**Exercise directions:** Within the entries below, please return exactly the lines from the one with "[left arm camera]" through the one with "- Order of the", leaving out any pictures.

..............................

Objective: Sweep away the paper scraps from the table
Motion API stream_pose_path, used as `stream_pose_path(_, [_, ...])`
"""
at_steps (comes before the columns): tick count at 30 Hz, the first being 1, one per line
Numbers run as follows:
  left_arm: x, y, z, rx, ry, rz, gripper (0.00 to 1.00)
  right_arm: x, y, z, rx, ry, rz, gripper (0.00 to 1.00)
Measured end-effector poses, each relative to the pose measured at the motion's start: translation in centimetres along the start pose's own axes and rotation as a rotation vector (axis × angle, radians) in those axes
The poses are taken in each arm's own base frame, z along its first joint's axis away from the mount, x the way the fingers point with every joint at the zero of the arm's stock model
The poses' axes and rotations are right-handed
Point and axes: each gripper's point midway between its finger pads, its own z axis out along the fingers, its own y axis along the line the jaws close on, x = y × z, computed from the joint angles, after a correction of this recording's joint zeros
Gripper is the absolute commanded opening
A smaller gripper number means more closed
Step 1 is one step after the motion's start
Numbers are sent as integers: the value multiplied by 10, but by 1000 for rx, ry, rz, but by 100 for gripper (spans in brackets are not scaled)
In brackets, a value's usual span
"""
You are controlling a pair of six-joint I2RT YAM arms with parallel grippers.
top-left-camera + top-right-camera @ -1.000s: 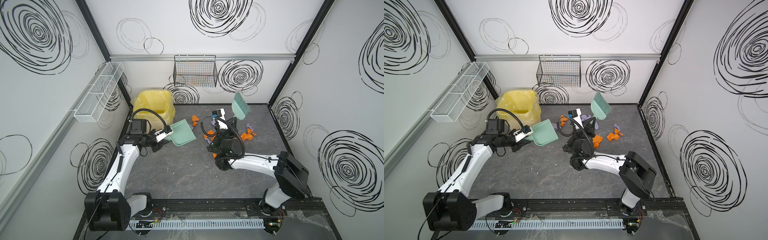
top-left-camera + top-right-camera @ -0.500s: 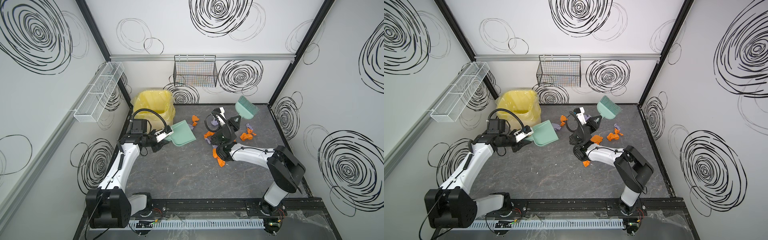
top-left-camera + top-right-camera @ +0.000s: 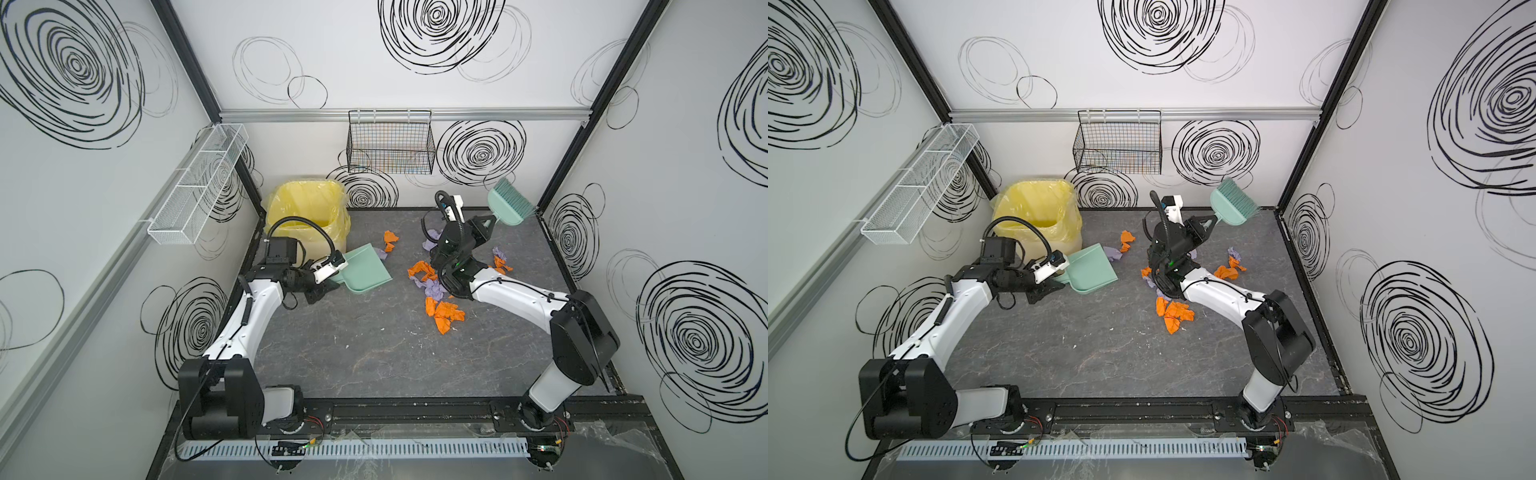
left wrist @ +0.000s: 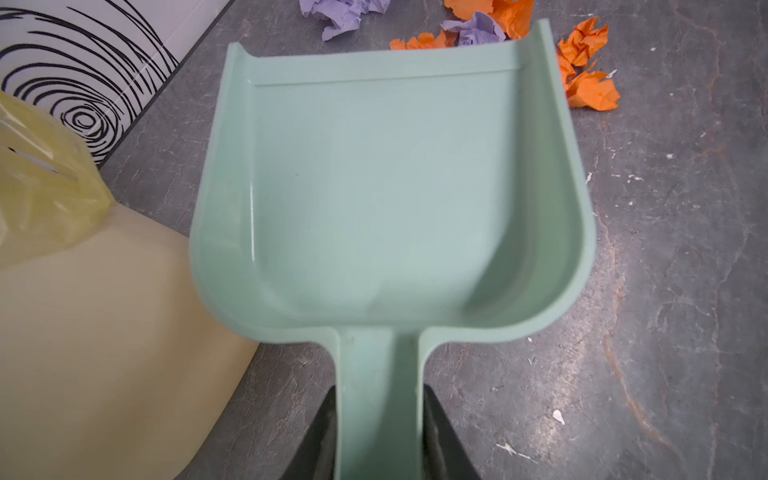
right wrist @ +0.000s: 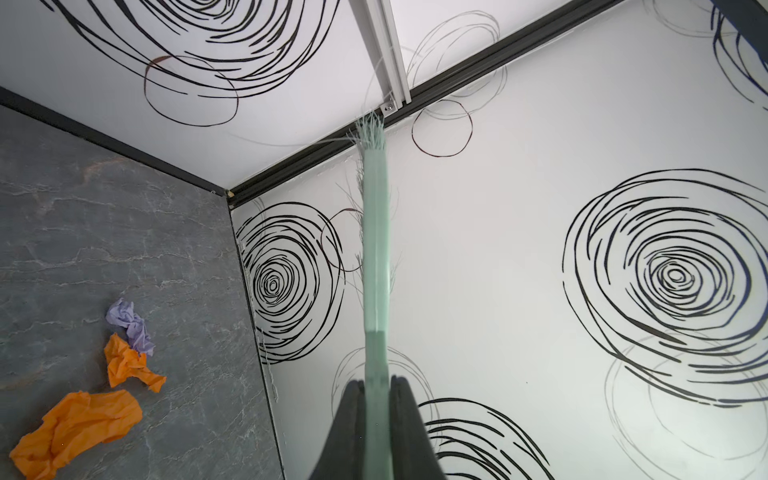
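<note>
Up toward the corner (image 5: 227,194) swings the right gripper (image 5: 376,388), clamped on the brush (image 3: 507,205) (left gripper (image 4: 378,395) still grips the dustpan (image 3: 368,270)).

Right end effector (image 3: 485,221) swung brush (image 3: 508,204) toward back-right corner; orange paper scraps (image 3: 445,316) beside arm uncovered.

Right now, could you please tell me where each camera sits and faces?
Both top views: high up front, looking down on the table; left arm and right arm show.
Left wrist: on the left arm, looking along the dustpan toward paper scraps; left gripper clamps its handle.
Right wrist: looking up along the brush at a wall corner; right gripper clamps it.
Shared: both wrist views show paper scraps.
</note>
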Motion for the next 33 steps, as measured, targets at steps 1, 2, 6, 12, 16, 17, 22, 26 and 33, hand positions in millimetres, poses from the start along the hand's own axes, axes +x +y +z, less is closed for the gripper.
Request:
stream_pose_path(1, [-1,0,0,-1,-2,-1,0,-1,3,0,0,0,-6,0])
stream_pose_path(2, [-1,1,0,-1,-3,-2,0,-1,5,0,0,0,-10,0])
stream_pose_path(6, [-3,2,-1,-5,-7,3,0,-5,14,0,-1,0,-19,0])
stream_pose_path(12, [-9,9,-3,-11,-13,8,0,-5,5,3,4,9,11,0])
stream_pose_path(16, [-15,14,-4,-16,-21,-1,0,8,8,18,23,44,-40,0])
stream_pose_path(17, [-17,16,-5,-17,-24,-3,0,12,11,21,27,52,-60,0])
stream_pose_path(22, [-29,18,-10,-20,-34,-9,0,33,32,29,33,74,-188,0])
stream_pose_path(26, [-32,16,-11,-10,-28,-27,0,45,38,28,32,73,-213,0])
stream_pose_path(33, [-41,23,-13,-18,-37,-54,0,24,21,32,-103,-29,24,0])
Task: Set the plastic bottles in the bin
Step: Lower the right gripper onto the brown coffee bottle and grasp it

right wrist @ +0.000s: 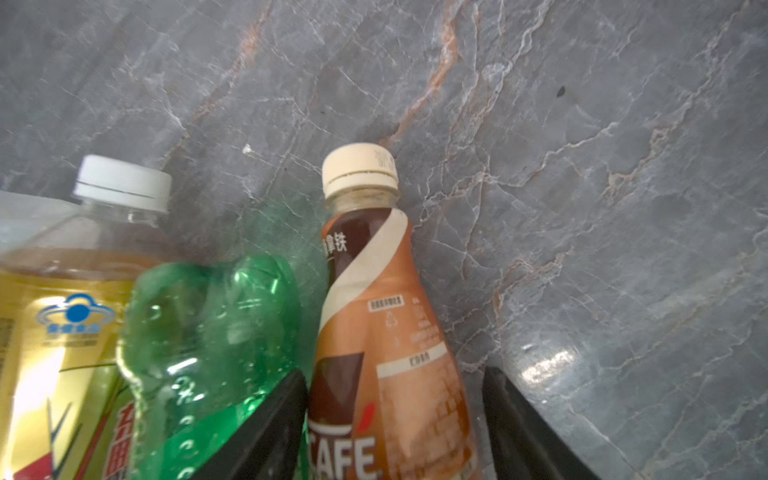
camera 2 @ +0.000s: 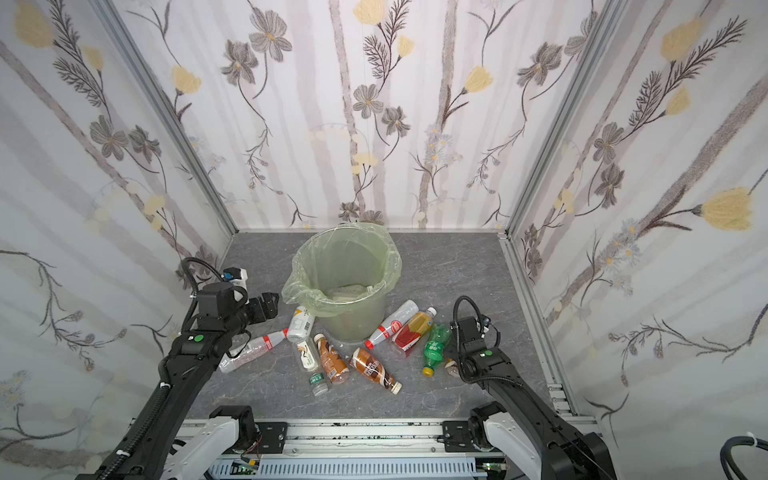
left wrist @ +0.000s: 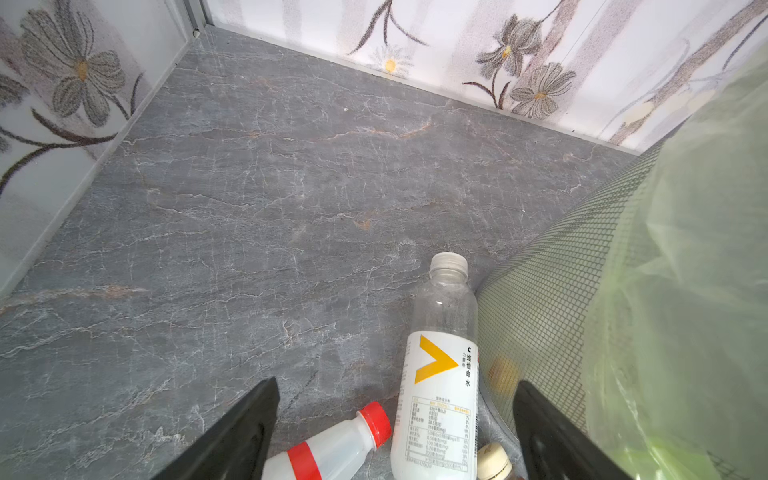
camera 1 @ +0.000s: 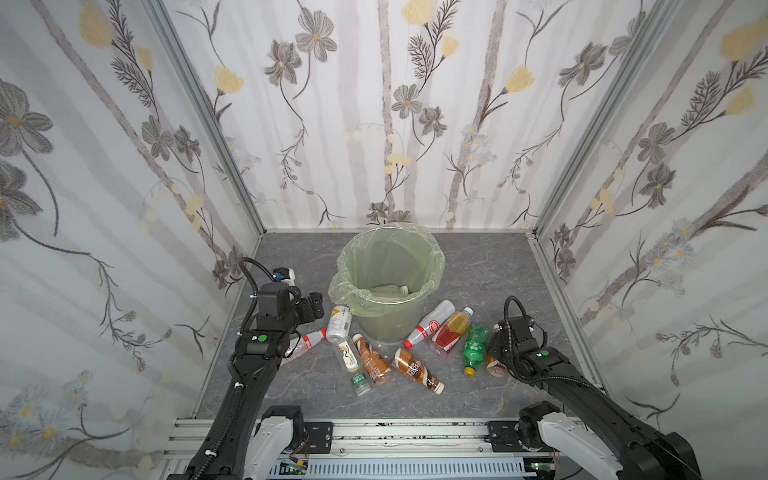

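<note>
Around the foot of the bin (camera 1: 388, 322), at mid-table in both top views, the plastic bottles (camera 1: 417, 370) are seen lying on their sides, with one capped bottle (camera 1: 388, 289) already inside the green liner. From the left wrist camera, the left gripper (left wrist: 397, 382) is shown spread wide to either side of a white chevron-label bottle (left wrist: 436, 395) that rests against the bin wall; nothing is pinched. From the right wrist camera, the right gripper (right wrist: 395, 374) is found straddling a brown coffee bottle (right wrist: 386, 316). One finger (right wrist: 266, 428) is set against it, beside a crumpled green soda bottle (right wrist: 208, 332), while a gap is left at the other, so no grip is made. Such bottles are judged light, thin-walled and slick, apt to roll or dent; the sleeved mid-body is best taken, squarely across.
</note>
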### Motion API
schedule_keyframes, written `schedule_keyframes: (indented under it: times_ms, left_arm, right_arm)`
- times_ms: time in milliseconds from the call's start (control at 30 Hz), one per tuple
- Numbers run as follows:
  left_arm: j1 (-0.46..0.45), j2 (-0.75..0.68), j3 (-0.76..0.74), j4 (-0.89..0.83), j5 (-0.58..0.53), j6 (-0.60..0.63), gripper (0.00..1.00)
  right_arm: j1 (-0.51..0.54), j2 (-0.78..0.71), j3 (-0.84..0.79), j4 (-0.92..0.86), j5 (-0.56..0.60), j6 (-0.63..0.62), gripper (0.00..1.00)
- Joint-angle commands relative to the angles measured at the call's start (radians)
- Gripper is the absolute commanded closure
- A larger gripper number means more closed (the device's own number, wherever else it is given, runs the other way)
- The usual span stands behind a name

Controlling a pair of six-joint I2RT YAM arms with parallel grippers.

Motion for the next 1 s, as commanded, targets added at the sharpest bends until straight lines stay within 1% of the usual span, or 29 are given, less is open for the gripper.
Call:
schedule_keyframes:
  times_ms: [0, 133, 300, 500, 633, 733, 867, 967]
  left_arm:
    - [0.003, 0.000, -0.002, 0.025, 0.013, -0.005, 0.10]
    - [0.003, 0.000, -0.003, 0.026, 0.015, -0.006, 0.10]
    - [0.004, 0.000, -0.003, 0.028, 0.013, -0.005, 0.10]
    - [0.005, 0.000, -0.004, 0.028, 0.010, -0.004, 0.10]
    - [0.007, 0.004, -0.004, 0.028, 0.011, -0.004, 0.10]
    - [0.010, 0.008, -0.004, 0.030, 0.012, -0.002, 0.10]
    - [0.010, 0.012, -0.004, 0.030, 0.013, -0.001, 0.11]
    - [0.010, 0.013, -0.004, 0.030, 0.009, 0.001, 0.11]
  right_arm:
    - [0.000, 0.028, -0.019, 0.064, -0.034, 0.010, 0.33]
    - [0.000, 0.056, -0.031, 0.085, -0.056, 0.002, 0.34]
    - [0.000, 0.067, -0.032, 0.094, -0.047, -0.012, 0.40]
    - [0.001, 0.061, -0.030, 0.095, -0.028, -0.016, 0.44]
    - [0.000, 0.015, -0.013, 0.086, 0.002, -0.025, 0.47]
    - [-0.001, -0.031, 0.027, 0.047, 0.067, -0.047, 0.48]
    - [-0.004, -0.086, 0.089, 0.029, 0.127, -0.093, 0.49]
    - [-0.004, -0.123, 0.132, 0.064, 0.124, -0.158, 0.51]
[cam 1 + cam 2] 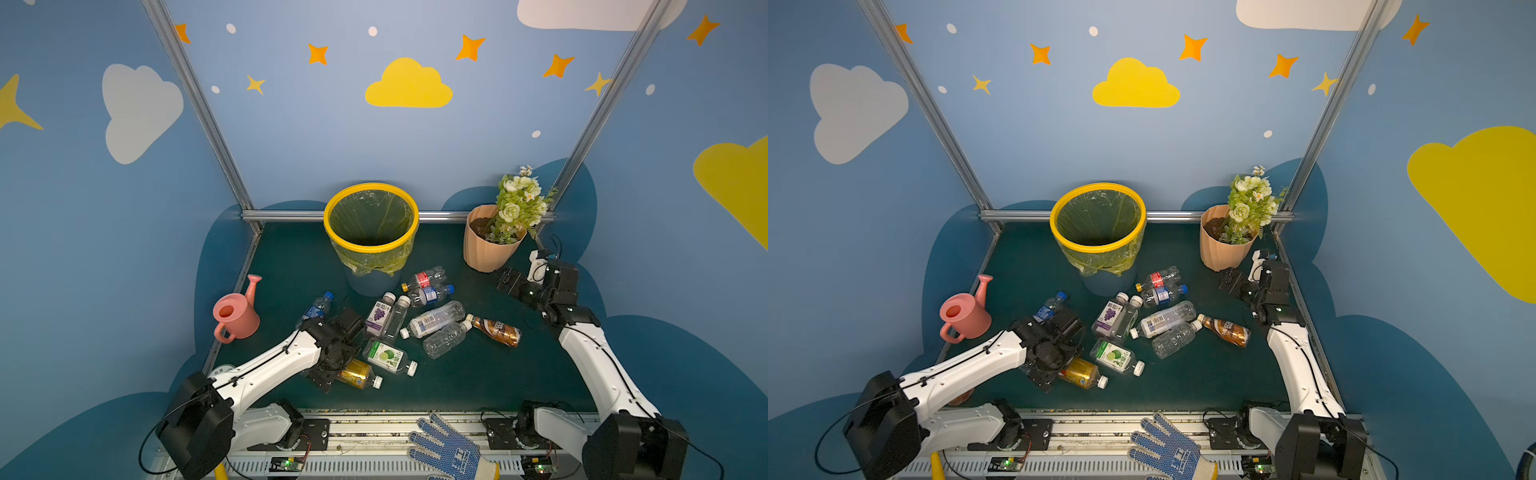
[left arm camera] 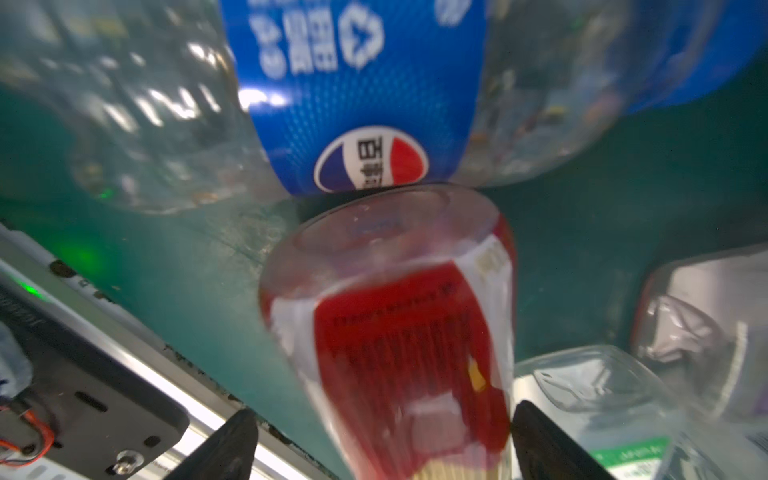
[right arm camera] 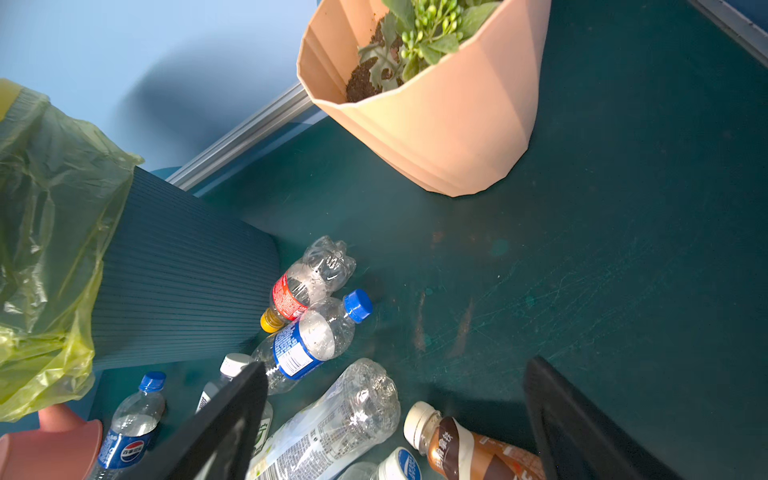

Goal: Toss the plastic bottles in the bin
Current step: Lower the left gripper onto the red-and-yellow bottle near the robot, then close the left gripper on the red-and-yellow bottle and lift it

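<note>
Fingers (image 2: 232,444) spread, left hand (image 2: 384,413) straddles red-label bottle (image 2: 395,332).

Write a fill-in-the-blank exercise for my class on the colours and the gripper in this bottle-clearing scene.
1. The bin has a ___ rim.
2. The watering can is ___.
3. The bottle nearest the watering can has a ___ cap.
4. The right gripper stands ___, with nothing between its fingers.
Missing words: yellow; pink; blue; open.
</note>
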Available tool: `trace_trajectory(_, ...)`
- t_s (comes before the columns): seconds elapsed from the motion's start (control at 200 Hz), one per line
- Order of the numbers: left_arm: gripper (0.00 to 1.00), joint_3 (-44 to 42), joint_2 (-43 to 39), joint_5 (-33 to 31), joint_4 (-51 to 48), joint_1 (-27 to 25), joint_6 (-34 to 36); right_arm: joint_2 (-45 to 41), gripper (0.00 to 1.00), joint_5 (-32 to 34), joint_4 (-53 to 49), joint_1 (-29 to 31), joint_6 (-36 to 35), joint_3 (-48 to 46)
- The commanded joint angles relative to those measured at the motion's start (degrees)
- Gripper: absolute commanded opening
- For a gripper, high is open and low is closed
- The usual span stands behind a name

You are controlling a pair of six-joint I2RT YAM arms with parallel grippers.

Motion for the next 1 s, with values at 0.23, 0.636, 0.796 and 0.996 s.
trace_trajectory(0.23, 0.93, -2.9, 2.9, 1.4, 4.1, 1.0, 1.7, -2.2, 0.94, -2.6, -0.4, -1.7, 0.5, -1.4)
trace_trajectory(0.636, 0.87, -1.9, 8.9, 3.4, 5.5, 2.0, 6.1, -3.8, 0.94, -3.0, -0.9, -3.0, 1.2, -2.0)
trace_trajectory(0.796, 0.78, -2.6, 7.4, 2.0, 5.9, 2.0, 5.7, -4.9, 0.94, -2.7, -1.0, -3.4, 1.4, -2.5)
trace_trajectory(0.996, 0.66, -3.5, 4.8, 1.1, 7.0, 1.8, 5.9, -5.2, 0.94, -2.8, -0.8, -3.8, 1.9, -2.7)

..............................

**Response for this exercise:**
[left arm camera] 
[right arm camera] 

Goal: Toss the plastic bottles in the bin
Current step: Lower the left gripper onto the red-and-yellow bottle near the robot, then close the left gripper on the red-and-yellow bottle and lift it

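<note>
Fingers (image 2: 232,444) spread, left hand (image 2: 384,413) straddles red-label bottle (image 2: 395,332).

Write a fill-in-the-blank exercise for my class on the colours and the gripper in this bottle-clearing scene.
1. The bin has a ___ rim.
2. The watering can is ___.
3. The bottle nearest the watering can has a ___ cap.
4. The right gripper stands ___, with nothing between its fingers.
Missing words: yellow; pink; blue; open.
</note>
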Available tool: `trace_trajectory(_, ...)`
- t_s (comes before the columns): seconds elapsed from the motion's start (control at 200 Hz), one per line
- Order of the numbers: left_arm: gripper (0.00 to 1.00), joint_3 (-44 to 42), joint_2 (-43 to 39), joint_5 (-33 to 31), joint_4 (-51 to 48), joint_1 (-27 to 25), joint_6 (-34 to 36); right_arm: joint_2 (-45 to 41), gripper (0.00 to 1.00), joint_5 (-32 to 34), joint_4 (-53 to 49), joint_1 (-29 to 31), joint_6 (-36 to 35), joint_3 (-48 to 46)

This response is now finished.